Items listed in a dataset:
▼
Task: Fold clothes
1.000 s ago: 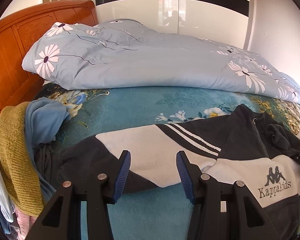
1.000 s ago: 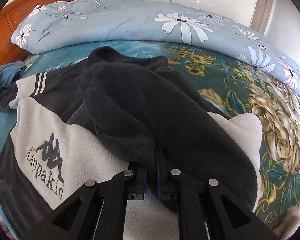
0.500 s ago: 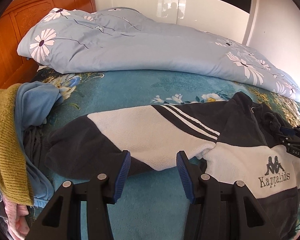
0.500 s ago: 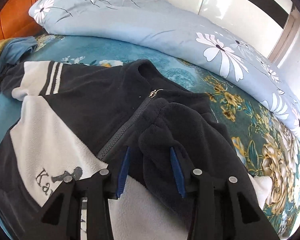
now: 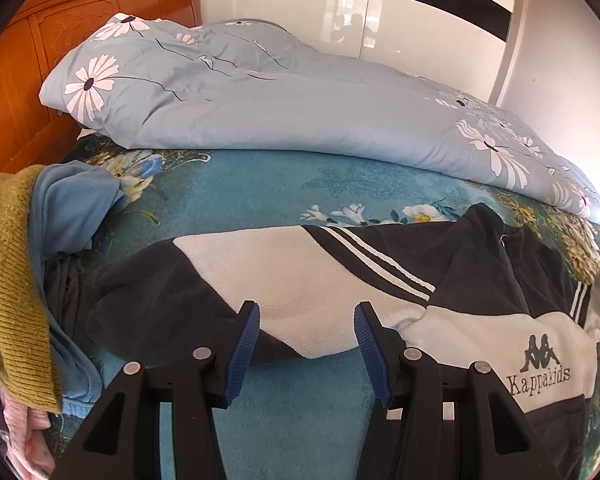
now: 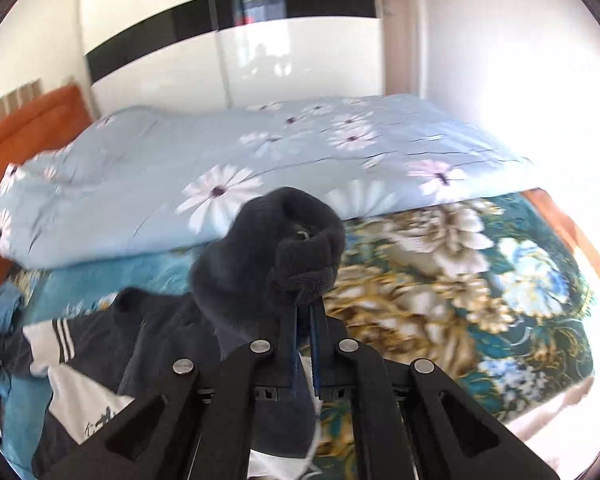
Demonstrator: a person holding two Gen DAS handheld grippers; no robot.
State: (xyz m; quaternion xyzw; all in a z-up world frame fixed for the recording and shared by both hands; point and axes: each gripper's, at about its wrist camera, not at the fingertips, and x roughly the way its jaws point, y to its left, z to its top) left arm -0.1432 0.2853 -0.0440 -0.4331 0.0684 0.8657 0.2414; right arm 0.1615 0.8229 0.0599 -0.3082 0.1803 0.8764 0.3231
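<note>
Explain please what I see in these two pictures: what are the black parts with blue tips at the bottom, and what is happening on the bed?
No robot is here. A person holds a two-finger gripper in each hand, and each carries a wide-angle camera looking forward along its fingers.

The left-wrist picture shows the left gripper, open and holding nothing, above the outstretched sleeve of a black-and-white fleece jacket lying on a teal flowered bedspread. Behind lies a light blue duvet; at the left, a pile of other clothes.

The right-wrist picture shows the right gripper, shut on the jacket's other, dark sleeve, lifted above the bed. This picture is blurred.

Probably the sleeve is being folded, but that is my guess.
</note>
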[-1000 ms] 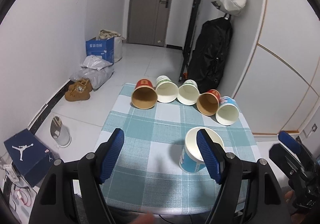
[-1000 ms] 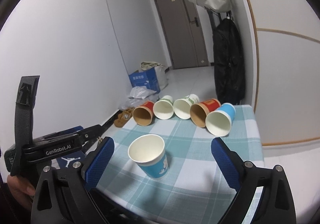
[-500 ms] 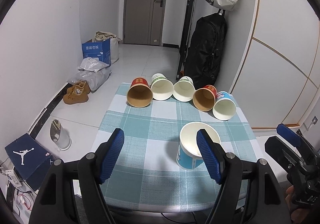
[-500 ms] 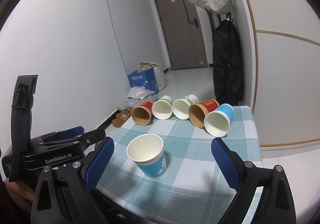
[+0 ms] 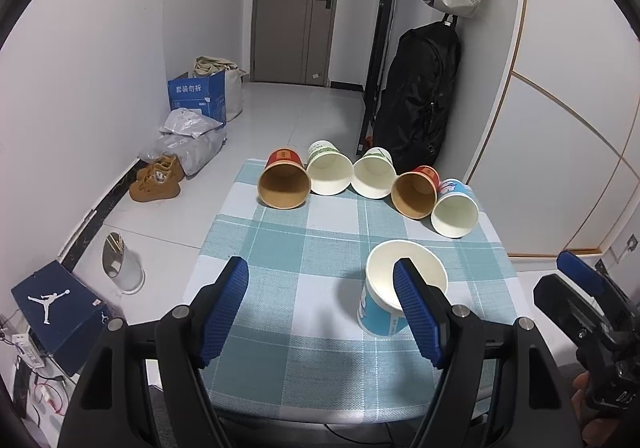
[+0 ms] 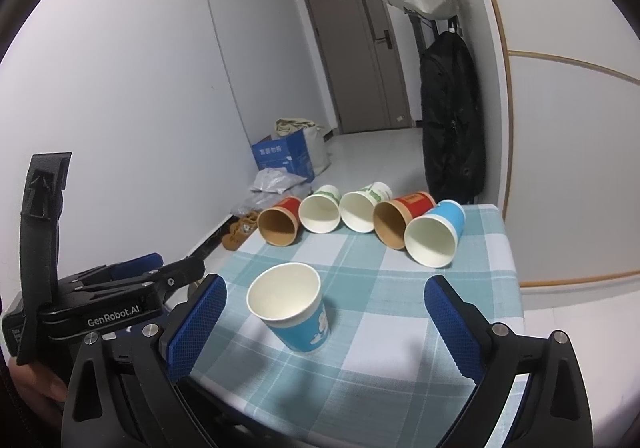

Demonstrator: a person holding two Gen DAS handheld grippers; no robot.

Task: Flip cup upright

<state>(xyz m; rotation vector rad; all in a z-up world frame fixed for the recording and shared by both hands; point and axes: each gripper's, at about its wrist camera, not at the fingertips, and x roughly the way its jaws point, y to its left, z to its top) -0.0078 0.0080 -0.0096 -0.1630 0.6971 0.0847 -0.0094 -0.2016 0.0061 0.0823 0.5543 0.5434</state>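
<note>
A blue paper cup (image 5: 384, 296) stands upright, mouth up, on the checked tablecloth (image 5: 304, 272); it also shows in the right wrist view (image 6: 294, 308). Several cups lie on their sides in a row at the far edge: a red one (image 5: 284, 182), two green-and-white ones (image 5: 330, 172), another red one (image 5: 416, 188) and a blue one (image 5: 456, 208). My left gripper (image 5: 320, 308) is open and empty, held back above the near edge, its right finger in front of the upright cup. My right gripper (image 6: 324, 322) is open and empty, the upright cup beyond its fingers.
The table is small; its near and right edges (image 6: 516, 276) drop to the floor. A black bag (image 5: 420, 100) hangs by the wall behind the table. Shoes (image 5: 156, 180), boxes (image 5: 52, 308) and bags lie on the floor at the left.
Both grippers have drawn back and up a little from the upright blue cup, which stays in place. The lying cups have not moved.
</note>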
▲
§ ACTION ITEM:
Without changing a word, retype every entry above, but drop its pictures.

§ TASK RESULT:
Task: Fold clothes
1.000 s ago: 
1.000 s ago: 
0.500 s ago: 
0.500 s ago: 
now: 
now: 
Demonstrator: a person holding two Gen DAS handheld grippers; no robot.
State: (xyz m; quaternion xyzw; all in a z-up world frame fixed for the recording and shared by both hands; point and axes: each gripper's, at about its wrist camera, not at the fingertips, and x roughly the way its jaws point, y to its left, z to its top) left arm -0.1432 0.2853 -0.0440 -0.4331 0.0684 0.8657 0.2414; right arm 0.1615 0.8229 0.0599 -0.3082 0.1803 0.8764 0.3231
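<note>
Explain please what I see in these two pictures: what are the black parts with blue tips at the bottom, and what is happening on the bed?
No robot is here. A person holds a two-finger gripper in each hand, and each carries a wide-angle camera looking forward along its fingers.

The left-wrist picture shows the left gripper, open and holding nothing, above the outstretched sleeve of a black-and-white fleece jacket lying on a teal flowered bedspread. Behind lies a light blue duvet; at the left, a pile of other clothes.

The right-wrist picture shows the right gripper, shut on the jacket's other, dark sleeve, lifted above the bed. This picture is blurred.

Probably the sleeve is being folded, but that is my guess.
</note>
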[-1000 ms] 
[-1000 ms] 
[-500 ms] 
[-500 ms] 
[+0 ms] 
[+0 ms] 

Demonstrator: a person holding two Gen DAS handheld grippers; no robot.

Task: Flip cup upright

<state>(xyz m; rotation vector rad; all in a z-up world frame fixed for the recording and shared by both hands; point and axes: each gripper's, at about its wrist camera, not at the fingertips, and x roughly the way its jaws point, y to its left, z to its top) -0.0078 0.0080 -0.0096 -0.1630 0.6971 0.0847 -0.0094 -0.2016 0.0061 0.0823 0.5543 0.5434</state>
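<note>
A blue paper cup (image 5: 384, 296) stands upright, mouth up, on the checked tablecloth (image 5: 304, 272); it also shows in the right wrist view (image 6: 294, 308). Several cups lie on their sides in a row at the far edge: a red one (image 5: 284, 182), two green-and-white ones (image 5: 330, 172), another red one (image 5: 416, 188) and a blue one (image 5: 456, 208). My left gripper (image 5: 320, 308) is open and empty, held back above the near edge, its right finger in front of the upright cup. My right gripper (image 6: 324, 322) is open and empty, the upright cup beyond its fingers.
The table is small; its near and right edges (image 6: 516, 276) drop to the floor. A black bag (image 5: 420, 100) hangs by the wall behind the table. Shoes (image 5: 156, 180), boxes (image 5: 52, 308) and bags lie on the floor at the left.
Both grippers have drawn back and up a little from the upright blue cup, which stays in place. The lying cups have not moved.
</note>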

No other output was requested.